Work instructions:
Without including any pictures, give back all of the data exactly.

Data extract:

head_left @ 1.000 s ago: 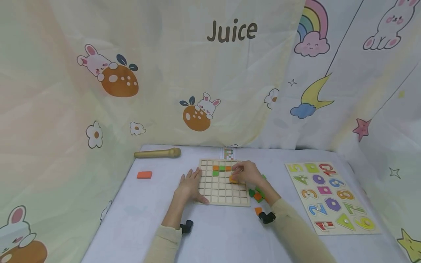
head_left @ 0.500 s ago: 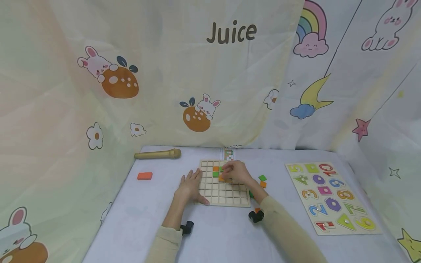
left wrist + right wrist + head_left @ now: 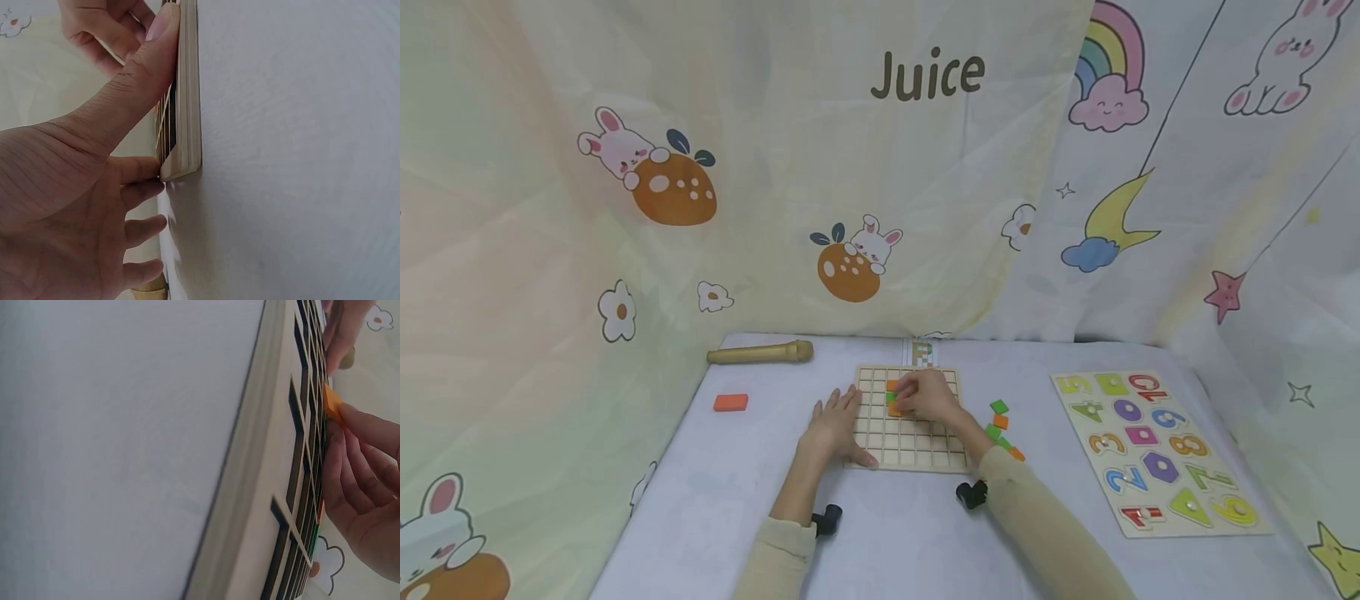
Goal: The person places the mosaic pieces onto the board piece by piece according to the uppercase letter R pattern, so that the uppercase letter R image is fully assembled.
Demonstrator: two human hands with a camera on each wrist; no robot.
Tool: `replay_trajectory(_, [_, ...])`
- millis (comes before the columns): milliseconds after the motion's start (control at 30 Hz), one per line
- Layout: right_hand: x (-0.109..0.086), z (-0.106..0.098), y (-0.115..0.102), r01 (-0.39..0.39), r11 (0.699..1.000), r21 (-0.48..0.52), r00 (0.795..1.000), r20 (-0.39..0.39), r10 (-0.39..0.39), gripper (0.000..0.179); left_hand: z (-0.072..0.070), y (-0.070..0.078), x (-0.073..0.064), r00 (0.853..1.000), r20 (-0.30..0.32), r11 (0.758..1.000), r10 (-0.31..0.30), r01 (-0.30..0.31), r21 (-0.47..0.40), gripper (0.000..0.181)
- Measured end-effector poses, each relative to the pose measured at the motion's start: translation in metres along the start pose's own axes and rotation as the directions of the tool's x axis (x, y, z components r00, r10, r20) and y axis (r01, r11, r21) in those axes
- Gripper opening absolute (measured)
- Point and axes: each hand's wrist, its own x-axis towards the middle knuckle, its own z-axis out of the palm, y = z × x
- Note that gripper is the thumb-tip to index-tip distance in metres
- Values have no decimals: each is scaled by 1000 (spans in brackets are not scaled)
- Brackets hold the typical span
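Observation:
A wooden grid board (image 3: 910, 457) lies on the table. My left hand (image 3: 830, 429) rests at its left side, with the thumb on the front edge and the fingers spread, as the left wrist view (image 3: 94, 162) also shows. Over the upper left part of the grid, my right hand (image 3: 931, 396) pinches an orange square tile (image 3: 332, 403) between thumb and finger. That tile is tilted and touches or nearly touches the grid. A green tile (image 3: 891, 397) and another orange tile (image 3: 891, 385) sit in cells just behind it. My right hand hides the cells to their right.
Loose green and orange tiles (image 3: 998, 407) lie right of the board. Farther right is a number puzzle board (image 3: 1138, 492). At the back left are a gold toy microphone (image 3: 760, 352) and a red-orange block (image 3: 730, 403). Behind the grid lies a pattern card (image 3: 922, 354).
My right hand has moved left across the grid, carrying the orange tile to below the green one. My left hand has stayed in place.

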Motion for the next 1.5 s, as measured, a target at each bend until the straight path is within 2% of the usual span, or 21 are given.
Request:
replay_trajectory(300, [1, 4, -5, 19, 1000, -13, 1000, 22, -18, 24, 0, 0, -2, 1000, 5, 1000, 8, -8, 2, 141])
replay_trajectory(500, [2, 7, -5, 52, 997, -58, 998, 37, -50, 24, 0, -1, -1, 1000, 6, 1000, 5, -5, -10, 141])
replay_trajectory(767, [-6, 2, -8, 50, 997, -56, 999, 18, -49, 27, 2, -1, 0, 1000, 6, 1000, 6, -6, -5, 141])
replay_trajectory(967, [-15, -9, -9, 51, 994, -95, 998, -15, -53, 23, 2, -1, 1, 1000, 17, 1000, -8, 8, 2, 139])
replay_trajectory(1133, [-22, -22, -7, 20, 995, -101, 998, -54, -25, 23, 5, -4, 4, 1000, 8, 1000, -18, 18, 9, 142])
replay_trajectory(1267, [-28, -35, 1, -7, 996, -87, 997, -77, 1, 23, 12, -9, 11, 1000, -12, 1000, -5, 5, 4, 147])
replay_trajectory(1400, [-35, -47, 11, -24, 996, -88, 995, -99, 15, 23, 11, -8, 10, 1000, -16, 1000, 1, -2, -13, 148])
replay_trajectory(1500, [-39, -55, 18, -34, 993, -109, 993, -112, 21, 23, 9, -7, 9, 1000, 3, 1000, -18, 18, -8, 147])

Task result:
head_left @ 1.000 s ago: 
head_left @ 0.500 s ago: 
left wrist + right wrist + head_left @ now: 
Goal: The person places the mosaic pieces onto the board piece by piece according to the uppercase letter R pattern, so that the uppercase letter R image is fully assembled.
Demonstrator: two human hands with a camera on each wrist; no robot.
Tool: `replay_trajectory(_, [_, ...])`
- millis (comes before the columns): milliseconds after the motion's start (control at 30 Hz), one per line
- Layout: right_hand: x (-0.109..0.086), z (-0.106..0.098), y (-0.115..0.102), r01 (-0.39..0.39), r11 (0.699..1.000), r21 (-0.48..0.52), r00 (0.795..1.000), r20 (-0.39..0.39), r10 (-0.39..0.39), gripper (0.000..0.179); left_hand: z (-0.072..0.070), y (-0.070..0.078), x (-0.073..0.064), r00 (0.853..1.000), r20 (-0.30..0.32), r11 (0.758..1.000), r10 (-0.31..0.30), r01 (-0.30..0.31), r21 (-0.47..0.40), gripper (0.000..0.181)
- Measured end-effector poses, each relative to the pose measured at the motion's start: translation in metres along the start pose's own axes and rotation as the directions of the tool's x axis (x, y, z components r00, r10, r20) and y axis (r01, r11, r21) in those axes
- Gripper opening absolute (measured)
- Point and axes: each hand's wrist, its own x-axis towards the middle knuckle, its own z-axis out of the palm, y = z × x
- Note that gripper is the thumb-tip to index-tip distance in metres
- Values have no decimals: each is scaled by 1000 (spans in brackets are not scaled)
- Brackets hold the typical span
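Observation:
A wooden grid board (image 3: 910, 457) lies on the table. My left hand (image 3: 830, 429) rests at its left side, with the thumb on the front edge and the fingers spread, as the left wrist view (image 3: 94, 162) also shows. Over the upper left part of the grid, my right hand (image 3: 931, 396) pinches an orange square tile (image 3: 332, 403) between thumb and finger. That tile is tilted and touches or nearly touches the grid. A green tile (image 3: 891, 397) and another orange tile (image 3: 891, 385) sit in cells just behind it. My right hand hides the cells to their right.
Loose green and orange tiles (image 3: 998, 407) lie right of the board. Farther right is a number puzzle board (image 3: 1138, 492). At the back left are a gold toy microphone (image 3: 760, 352) and a red-orange block (image 3: 730, 403). Behind the grid lies a pattern card (image 3: 922, 354).
My right hand has moved left across the grid, carrying the orange tile to below the green one. My left hand has stayed in place.
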
Motion for the next 1.5 s, as measured, a target at each bend until the straight path is within 2% of the usual span, or 21 are given.
Request:
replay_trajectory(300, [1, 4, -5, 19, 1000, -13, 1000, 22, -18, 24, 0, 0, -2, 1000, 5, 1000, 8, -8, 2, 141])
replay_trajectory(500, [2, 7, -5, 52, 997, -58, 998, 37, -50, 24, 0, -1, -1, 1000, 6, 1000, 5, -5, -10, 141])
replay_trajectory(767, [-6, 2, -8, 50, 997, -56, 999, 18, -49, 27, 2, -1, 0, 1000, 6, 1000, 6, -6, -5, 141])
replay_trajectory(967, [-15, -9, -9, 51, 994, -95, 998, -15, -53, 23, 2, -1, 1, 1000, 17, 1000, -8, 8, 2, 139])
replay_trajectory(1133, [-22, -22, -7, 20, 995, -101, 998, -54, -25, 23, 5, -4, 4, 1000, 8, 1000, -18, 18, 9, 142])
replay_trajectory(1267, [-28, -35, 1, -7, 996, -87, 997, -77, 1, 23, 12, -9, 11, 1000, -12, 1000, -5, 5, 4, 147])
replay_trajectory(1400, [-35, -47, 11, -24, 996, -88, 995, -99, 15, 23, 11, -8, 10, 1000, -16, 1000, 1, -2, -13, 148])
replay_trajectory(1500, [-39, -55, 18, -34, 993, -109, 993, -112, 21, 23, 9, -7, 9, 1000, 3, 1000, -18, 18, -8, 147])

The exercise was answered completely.